Alaminos City Mayor Hernani Braganza, former agrarian reform chief and press secretary of President Arroyo said the Hundred Islands Fiesta started last March 19 in honor of the city’s patron saint, St. Joseph.

This year’s celebration was decidedly dedicated to the city’s senior citizens who have chosen to live elsewhere but would go back every year for the fiesta.

The city hopes to mobilize their cash-rich balikbayans to help the city in its quest to become a Metro Alaminos in the next ten years with the Hundred Islands as the number one economic driver.

Braganza said they hope to lure in some 250,000 tourists this year who will visit the Hundred Islands Marine Park and bring in sales amounting to P1 billion in the next three years.

Last year, the city hosted some 150,000 local and foreign tourists, which was a feat itself considering that it never got to more than 50,000 when the Hundred Islands was still under the control of national government through the Philippine Tourism Authority (PTA).

Braganza’s first order of business when he took over as city mayor in 2004 was to get back the Hundred Islands from the PTA.
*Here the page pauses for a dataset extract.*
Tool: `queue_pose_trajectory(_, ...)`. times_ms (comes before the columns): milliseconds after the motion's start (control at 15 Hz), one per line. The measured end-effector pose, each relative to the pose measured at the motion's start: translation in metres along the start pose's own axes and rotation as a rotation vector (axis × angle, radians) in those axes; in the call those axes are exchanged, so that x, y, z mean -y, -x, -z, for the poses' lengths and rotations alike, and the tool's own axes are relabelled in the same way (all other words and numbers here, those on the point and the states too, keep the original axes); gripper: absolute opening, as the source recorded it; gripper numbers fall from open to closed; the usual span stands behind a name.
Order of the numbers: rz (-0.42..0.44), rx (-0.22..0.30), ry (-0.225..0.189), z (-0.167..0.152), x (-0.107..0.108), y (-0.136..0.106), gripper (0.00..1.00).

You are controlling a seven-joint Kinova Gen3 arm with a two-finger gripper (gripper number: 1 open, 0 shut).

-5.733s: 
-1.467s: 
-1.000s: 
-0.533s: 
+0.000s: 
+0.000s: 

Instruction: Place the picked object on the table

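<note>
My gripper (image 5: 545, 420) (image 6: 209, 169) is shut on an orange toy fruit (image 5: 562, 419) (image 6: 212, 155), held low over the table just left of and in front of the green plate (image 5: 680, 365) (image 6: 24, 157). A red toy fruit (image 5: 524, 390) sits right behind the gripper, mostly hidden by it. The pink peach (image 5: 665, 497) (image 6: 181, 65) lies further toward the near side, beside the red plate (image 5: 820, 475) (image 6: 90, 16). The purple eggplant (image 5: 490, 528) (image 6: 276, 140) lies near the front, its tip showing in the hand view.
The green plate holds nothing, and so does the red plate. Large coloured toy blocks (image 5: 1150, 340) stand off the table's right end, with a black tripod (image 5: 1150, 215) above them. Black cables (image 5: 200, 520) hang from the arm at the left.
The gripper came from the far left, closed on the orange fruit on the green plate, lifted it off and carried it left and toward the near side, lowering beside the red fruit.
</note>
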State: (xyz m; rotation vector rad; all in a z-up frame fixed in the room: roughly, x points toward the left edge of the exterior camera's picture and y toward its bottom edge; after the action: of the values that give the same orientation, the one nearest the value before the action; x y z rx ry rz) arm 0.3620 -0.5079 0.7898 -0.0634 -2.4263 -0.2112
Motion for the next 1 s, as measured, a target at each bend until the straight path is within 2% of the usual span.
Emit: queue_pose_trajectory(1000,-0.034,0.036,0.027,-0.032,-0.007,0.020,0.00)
Since then tourist arrivals had risen by 30 percent per year on average.

The new city leaders also banned fishing and prohibited the setting-up of fish cages within and around the Hundred Islands to preserve the marine park’s fragile ecology.

Existing facilities in the developed islands like Quezon Island and Governor’s Island were improved but only collapsible and eco-friendly materials were used. Nowadays, a family of tourists could stay overnight in the cottages built on the developed islands.
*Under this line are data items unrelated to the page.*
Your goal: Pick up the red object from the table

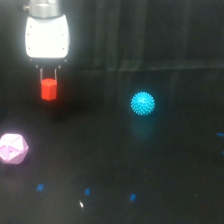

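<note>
Nearest the camera, at about 6 o'clock in the exterior view, the table [165, 165] is black and matte w/ a few small blue marks [87, 191] and a tiny white speck. Further back at 9 o'clock sits a pink ball [12, 148], faceted, resting on the surface. Mid-depth at roughly 3 o'clock is a spiky blue ball [143, 103], well apart from everything else. Farthest, at 11 o'clock, the white gripper [48, 80] hangs pointing down, its two thin fingers clenched on the red block [48, 89], which sits betw. them at the tips. The block looks lifted clear of the table, w/ a faint dark patch under it, though the blur makes that a judgement. It reads as small, stiff and light, prob. hard plastic w/ smooth flat faces, so a bit slippery; best hold is across two opposite flat sides near mid-height, approx. where the fingers are now.
</note>
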Robot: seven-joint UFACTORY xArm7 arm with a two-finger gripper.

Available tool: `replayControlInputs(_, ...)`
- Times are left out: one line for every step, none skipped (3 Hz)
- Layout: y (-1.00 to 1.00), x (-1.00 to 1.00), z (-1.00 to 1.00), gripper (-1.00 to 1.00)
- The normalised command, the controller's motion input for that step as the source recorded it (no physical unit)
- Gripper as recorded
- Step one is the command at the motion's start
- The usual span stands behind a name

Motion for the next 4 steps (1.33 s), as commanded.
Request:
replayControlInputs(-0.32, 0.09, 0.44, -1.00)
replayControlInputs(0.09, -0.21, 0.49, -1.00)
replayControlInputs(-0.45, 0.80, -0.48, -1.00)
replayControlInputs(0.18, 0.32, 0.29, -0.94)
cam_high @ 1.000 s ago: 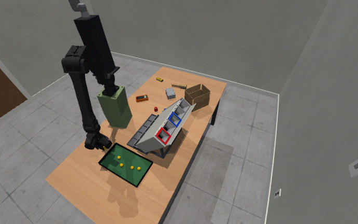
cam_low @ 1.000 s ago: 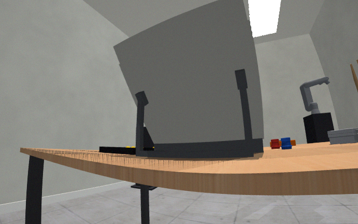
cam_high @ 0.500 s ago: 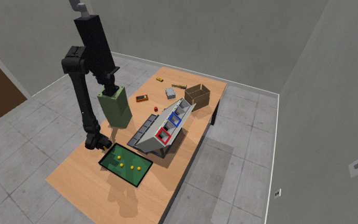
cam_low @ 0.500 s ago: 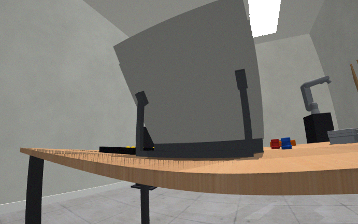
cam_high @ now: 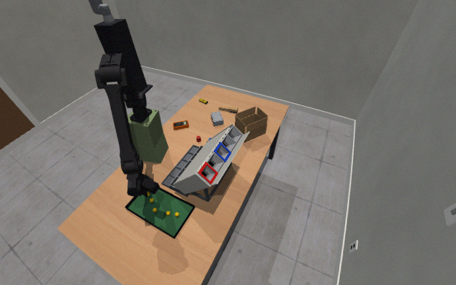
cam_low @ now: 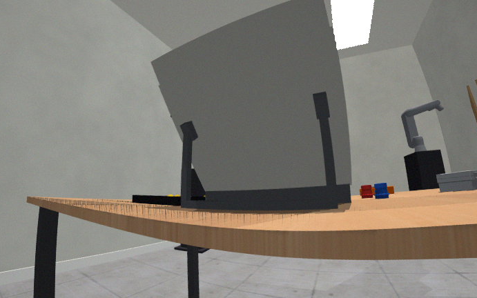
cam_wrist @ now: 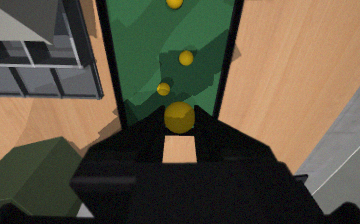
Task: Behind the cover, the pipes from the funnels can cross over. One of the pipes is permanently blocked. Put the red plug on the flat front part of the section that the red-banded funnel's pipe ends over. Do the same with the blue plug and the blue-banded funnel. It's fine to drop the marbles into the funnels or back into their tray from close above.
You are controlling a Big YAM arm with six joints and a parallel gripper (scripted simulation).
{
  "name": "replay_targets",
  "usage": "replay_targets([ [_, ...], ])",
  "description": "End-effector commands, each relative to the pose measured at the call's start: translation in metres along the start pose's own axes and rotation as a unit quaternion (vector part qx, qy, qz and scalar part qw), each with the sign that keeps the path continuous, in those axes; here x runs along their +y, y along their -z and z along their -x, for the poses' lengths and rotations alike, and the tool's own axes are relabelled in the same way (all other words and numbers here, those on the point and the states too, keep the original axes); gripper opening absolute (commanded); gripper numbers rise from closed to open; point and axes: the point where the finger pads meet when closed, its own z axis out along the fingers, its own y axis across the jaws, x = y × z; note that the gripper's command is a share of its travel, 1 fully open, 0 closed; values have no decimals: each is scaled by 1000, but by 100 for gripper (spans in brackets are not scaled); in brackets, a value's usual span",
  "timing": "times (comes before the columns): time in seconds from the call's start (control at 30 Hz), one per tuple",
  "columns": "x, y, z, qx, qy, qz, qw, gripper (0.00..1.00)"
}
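Note:
My gripper (cam_wrist: 179, 111) is shut on a yellow marble (cam_wrist: 179, 117) and holds it above the near end of the green marble tray (cam_high: 160, 211). In the top view the gripper (cam_high: 146, 192) hangs over the tray's far left corner. Several loose yellow marbles (cam_high: 167, 212) lie in the tray. The grey covered funnel rig (cam_high: 208, 161) stands to the right of the tray, with a red-banded funnel (cam_high: 207, 173) and a blue-banded funnel (cam_high: 222, 152) on top. Its sectioned catch tray (cam_wrist: 36, 70) faces the arm. The red plug (cam_low: 366, 191) and the blue plug (cam_low: 380, 190) stand on the table beyond the rig.
A green block (cam_high: 148, 136) stands next to the arm's base. An orange device (cam_high: 180, 124), a grey box (cam_high: 216, 119), a cardboard box (cam_high: 251, 122), a yellow item (cam_high: 202, 101) and a wooden bar (cam_high: 228, 109) lie at the table's far end.

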Motion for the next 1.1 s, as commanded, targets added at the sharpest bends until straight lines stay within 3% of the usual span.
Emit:
replay_targets([
  [0.0,-10,7,9,1,-21,-5,1000,0],
  [0.53,-10,7,8,1,-4,0,1000,0],
  [1.03,89,112,66,-110,-15,-3,994,0],
  [1.07,89,112,66,-110,-15,-3,994,0],
])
The city plans to energize the islands by solar power. The city, however, has to build more facilities. It is estimated that room shortage is as high as 500.

At the waterfront of Alaminos overlooking the serene Hundred Islands, only a few of the many hotels still stand including Maxine’s, the PTA Bathhouse and the old 100 Hundred Islands Hotel. Braganza said he is encouraging the building of new hotels.

The city has also hired the services of a top architectural firm to help rezone the city and decongest and depollute Alaminos and the Hundred Islands.

For the Hundred Islands, the city government has invited private groups to provide additional amenities and offer other attractions like "parasailing, scuba-diving and kayaking."

Braganza said they are also studying the feasibility of connecting the major islands through glass-tube channels wherein visitors could do island-hopping by just strolling underneath the islands, using the glass tubes.